PDF(Pubmed)
Abstract:
Rationale: CFTR (cystic fibrosis transmembrane conductance regulator) modulator drugs restore function to mutant channels in patients with cystic fibrosis (CF) and lead to improvements in body mass index and lung function. Although it is anticipated that early childhood treatment with CFTR modulators will significantly delay or even prevent the onset of advanced lung disease, lung neutrophils and inflammatory cytokines remain high in patients with CF with established lung disease despite modulator therapy, underscoring the need to identify and ultimately target the sources of this inflammation in CF lungs. Objectives: To determine whether CF lungs, like chronic obstructive pulmonary disease (COPD) lungs, harbor potentially pathogenic stem cell \"variants\" distinct from the normal p63/Krt5 lung stem cells devoted to alveolar fates, to identify specific variants that might contribute to the inflammatory state of CF lungs, and to assess the impact of CFTR genetic complementation or CFTR modulators on the inflammatory variants identified herein. Methods: Stem cell cloning technology developed to resolve pathogenic stem cell heterogeneity in COPD and idiopathic pulmonary fibrosis lungs was applied to end-stage lungs of patients with CF (three homozygous CFTR:F508D, one CFTR F508D/L1254X; FEV1, 14-30%) undergoing therapeutic lung transplantation. Single-cell-derived clones corresponding to the six stem cell clusters resolved by single-cell RNA sequencing of these libraries were assessed by RNA sequencing and xenografting to monitor inflammation, fibrosis, and mucin secretion. The impact of CFTR activity on these variants after CFTR gene complementation or exposure to CFTR modulators was assessed by molecular and functional studies. Measurements and Main Results: End-stage CF lungs display a stem cell heterogeneity marked by five predominant variants in addition to the normal lung stem cell, of which three are proinflammatory both at the level of gene expression and their ability to drive neutrophilic inflammation in xenografts in immunodeficient mice.
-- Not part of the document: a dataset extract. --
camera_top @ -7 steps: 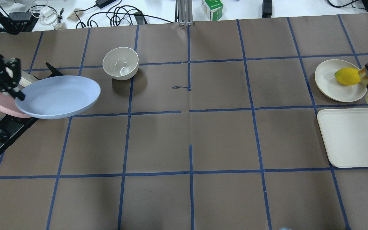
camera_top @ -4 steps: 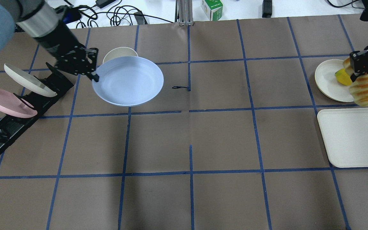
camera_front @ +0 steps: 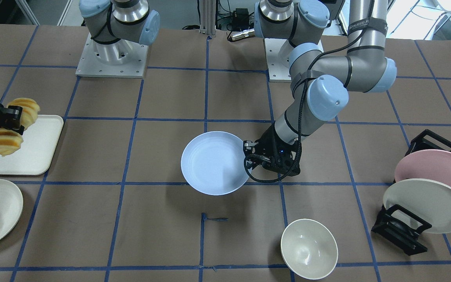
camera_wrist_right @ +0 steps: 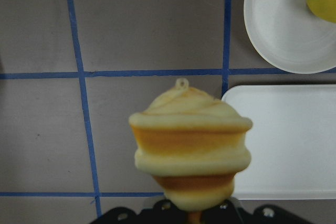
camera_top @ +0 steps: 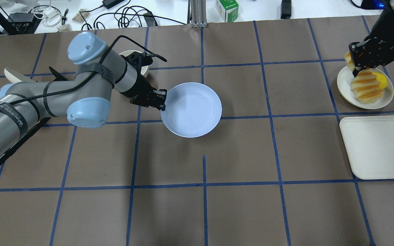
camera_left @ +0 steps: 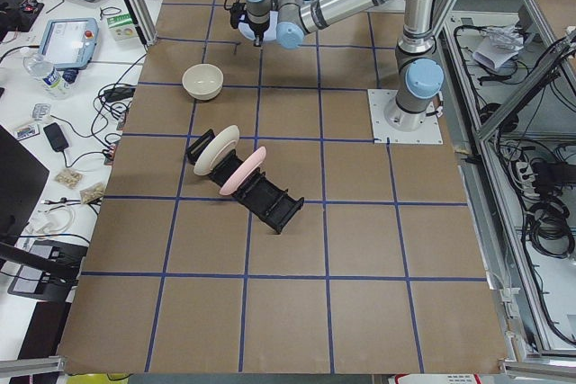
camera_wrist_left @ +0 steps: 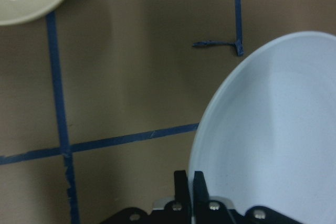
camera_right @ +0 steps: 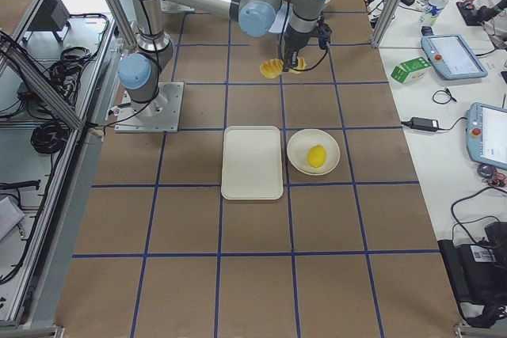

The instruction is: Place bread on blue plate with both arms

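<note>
Lavender-blue plate (camera_top: 192, 109) has swung from the far left to the middle of the overhead view, low over the bench (camera_top: 245, 212), rim pinched in the left jaws. Right jaws clamp the bread (camera_top: 366, 89) at upper right, shifted inward; placing likely follows.

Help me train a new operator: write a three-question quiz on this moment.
1. True or false: the left gripper pinches the blue plate at its rim.
2. What does the right gripper hold? A) the bread B) the yellow fruit C) the white tray
3. Fill in: the pink plate leans in the black ___.
Key: 1 true; 2 A; 3 rack.
</note>
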`<state>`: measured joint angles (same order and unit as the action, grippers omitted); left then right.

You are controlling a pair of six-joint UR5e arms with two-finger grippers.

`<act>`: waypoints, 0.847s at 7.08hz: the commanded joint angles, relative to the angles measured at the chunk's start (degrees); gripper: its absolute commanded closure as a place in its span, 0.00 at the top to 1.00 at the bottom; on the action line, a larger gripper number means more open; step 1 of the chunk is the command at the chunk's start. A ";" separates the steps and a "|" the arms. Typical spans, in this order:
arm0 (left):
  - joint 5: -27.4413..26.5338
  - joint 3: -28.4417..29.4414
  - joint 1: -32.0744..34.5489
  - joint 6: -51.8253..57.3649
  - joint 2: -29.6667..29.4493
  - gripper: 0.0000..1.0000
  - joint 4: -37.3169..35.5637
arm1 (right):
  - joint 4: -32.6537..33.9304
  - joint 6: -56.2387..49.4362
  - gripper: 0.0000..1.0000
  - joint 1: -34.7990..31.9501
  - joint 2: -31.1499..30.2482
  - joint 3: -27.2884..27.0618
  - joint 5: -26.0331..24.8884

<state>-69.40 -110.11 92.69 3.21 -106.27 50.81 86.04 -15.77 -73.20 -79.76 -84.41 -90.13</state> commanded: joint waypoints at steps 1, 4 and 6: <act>0.31 -3.88 1.53 -0.13 -4.28 0.00 -8.24 | 0.71 5.81 0.00 -4.74 1.62 0.21 3.54; 0.05 -3.44 2.05 1.00 -7.99 0.42 -14.85 | 7.37 16.77 0.00 -13.96 5.30 -0.14 3.91; -6.57 -1.70 2.84 1.80 -5.19 1.00 -14.60 | 11.31 24.26 0.00 -18.80 7.68 -0.31 5.84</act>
<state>-71.41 -112.94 95.03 4.35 -112.65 36.15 94.10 3.70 -88.91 -73.55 -84.46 -85.28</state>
The proinflammatory functions of these three variants were unallayed by genetic or pharmacological restoration of CFTR activity. Conclusions: The emergence of three proinflammatory stem cell variants in CF lungs may contribute to the persistence of lung inflammation in patients with CF with advanced disease undergoing CFTR modulator therapy.
摘要:
背景:“CFTR调节剂”药物可恢复囊性纤维化(CF)患者的突变通道功能,并改善体重指数和肺功能,尤其是在年轻患者中。虽然预期早期使用CFTR调节剂治疗将显著延迟晚期肺病的发作,肺中性粒细胞和炎性细胞因子在已确诊肺病的调质治疗的CF患者中仍然很高,强调需要确定并最终靶向CF肺部这种炎症的来源。
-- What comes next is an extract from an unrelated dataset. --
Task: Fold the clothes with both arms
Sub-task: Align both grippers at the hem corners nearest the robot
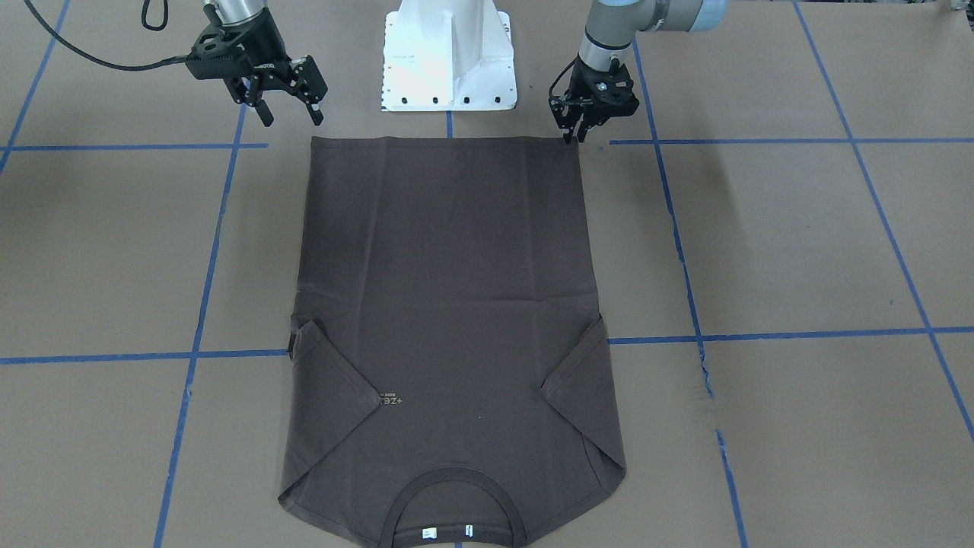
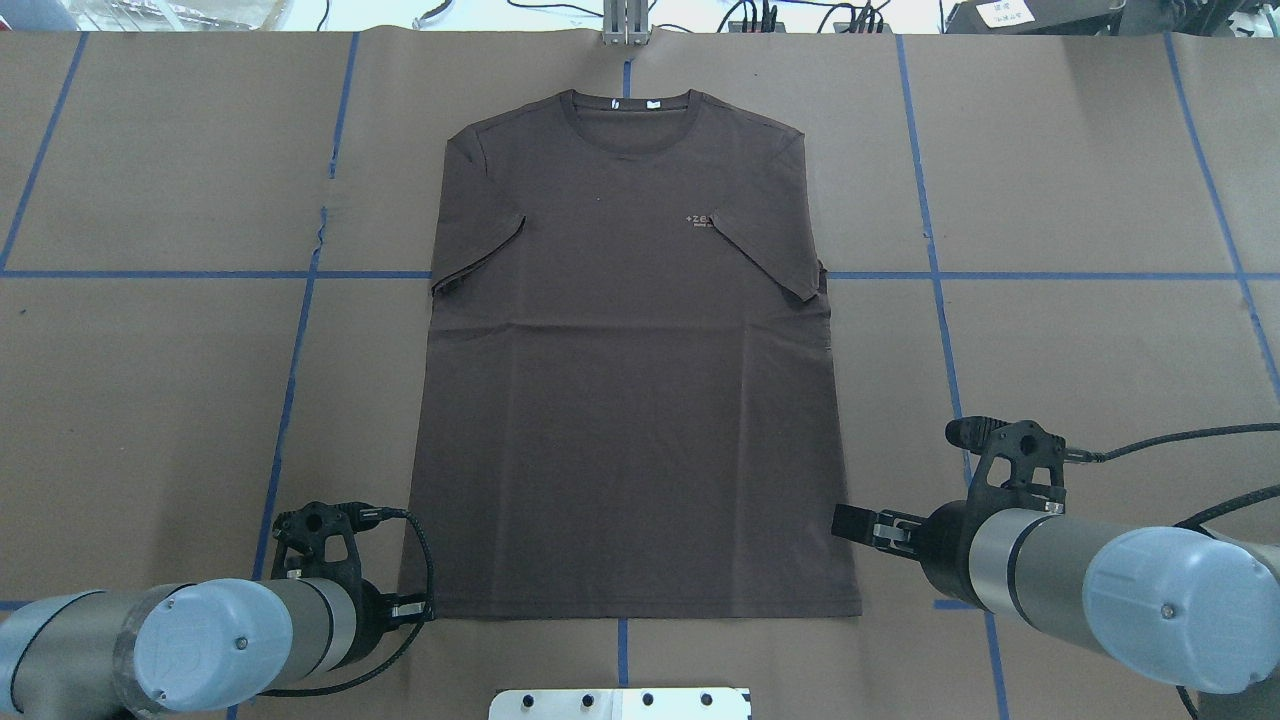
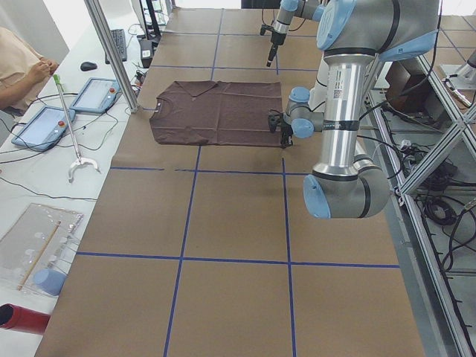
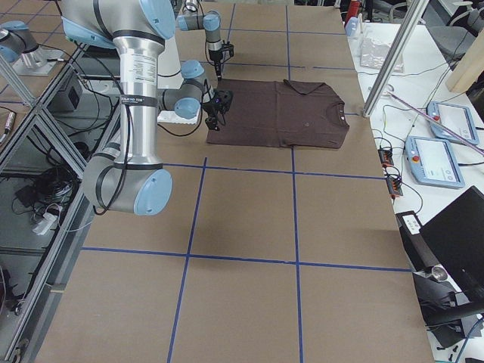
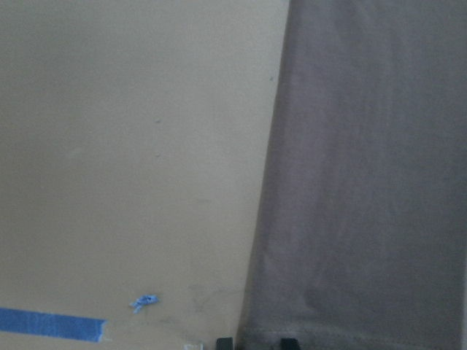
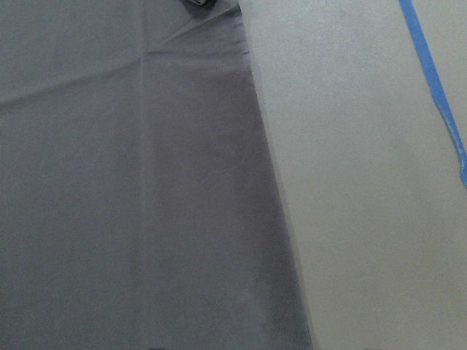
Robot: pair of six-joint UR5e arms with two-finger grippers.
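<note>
Both our grippers at the hem corners.
Our left gripper (image 1: pixel 575 135) stands narrowly parted astride one corner; our right gripper (image 1: pixel 290 116) hangs wide apart just beside the other. The dark brown T-shirt (image 1: pixel 449 289) lies flat, matte, sleeves folded in, on brown paper (image 1: pixel 799 243) gridded with blue tape (image 1: pixel 761 141).

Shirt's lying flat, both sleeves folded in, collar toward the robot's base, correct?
Not quite. The T-shirt lies flat with both sleeves folded in, but its collar points away from the robot's base; the hem is the near edge. The overhead exterior view shows this.
</note>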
目的:检查CF肺的干细胞异质性以鉴定可能是CF中慢性肺部炎症的基础的干细胞变体以及CFTR遗传互补或CFTR调节剂对本文鉴定的干细胞变体的炎症特性的影响。
方法:将干细胞克隆技术应用于CF肺。通过RNA测序和异种移植评估单细胞来源的克隆,以监测炎症。纤维化,和粘蛋白分泌。通过分子和功能研究评估了在基因互补或暴露于CFTR调节剂后CFTR活性对这些变体的影响。
结果:CF肺表现出干细胞异质性,其特征为6种主要变体,其中3种在基因表达水平和在异种移植物中驱动中性粒细胞炎症的能力方面都是促炎的。这些变体的促炎功能未通过CFTR活性的遗传或药理学恢复而减轻。
结论:CF肺中促炎干细胞变异体的出现可能解释了接受CFTR调节剂治疗的CF患者肺部炎症的持续存在。
目的:检查CF肺的干细胞异质性以鉴定可能是CF中慢性肺部炎症的基础的干细胞变体以及CFTR遗传互补或CFTR调节剂对本文鉴定的干细胞变体的炎症特性的影响。
方法:将干细胞克隆技术应用于CF肺。通过RNA测序和异种移植评估单细胞来源的克隆,以监测炎症。纤维化,和粘蛋白分泌。通过分子和功能研究评估了在基因互补或暴露于CFTR调节剂后CFTR活性对这些变体的影响。
结果:CF肺表现出干细胞异质性,其特征为6种主要变体,其中3种在基因表达水平和在异种移植物中驱动中性粒细胞炎症的能力方面都是促炎的。这些变体的促炎功能未通过CFTR活性的遗传或药理学恢复而减轻。
结论:CF肺中促炎干细胞变异体的出现可能解释了接受CFTR调节剂治疗的CF患者肺部炎症的持续存在。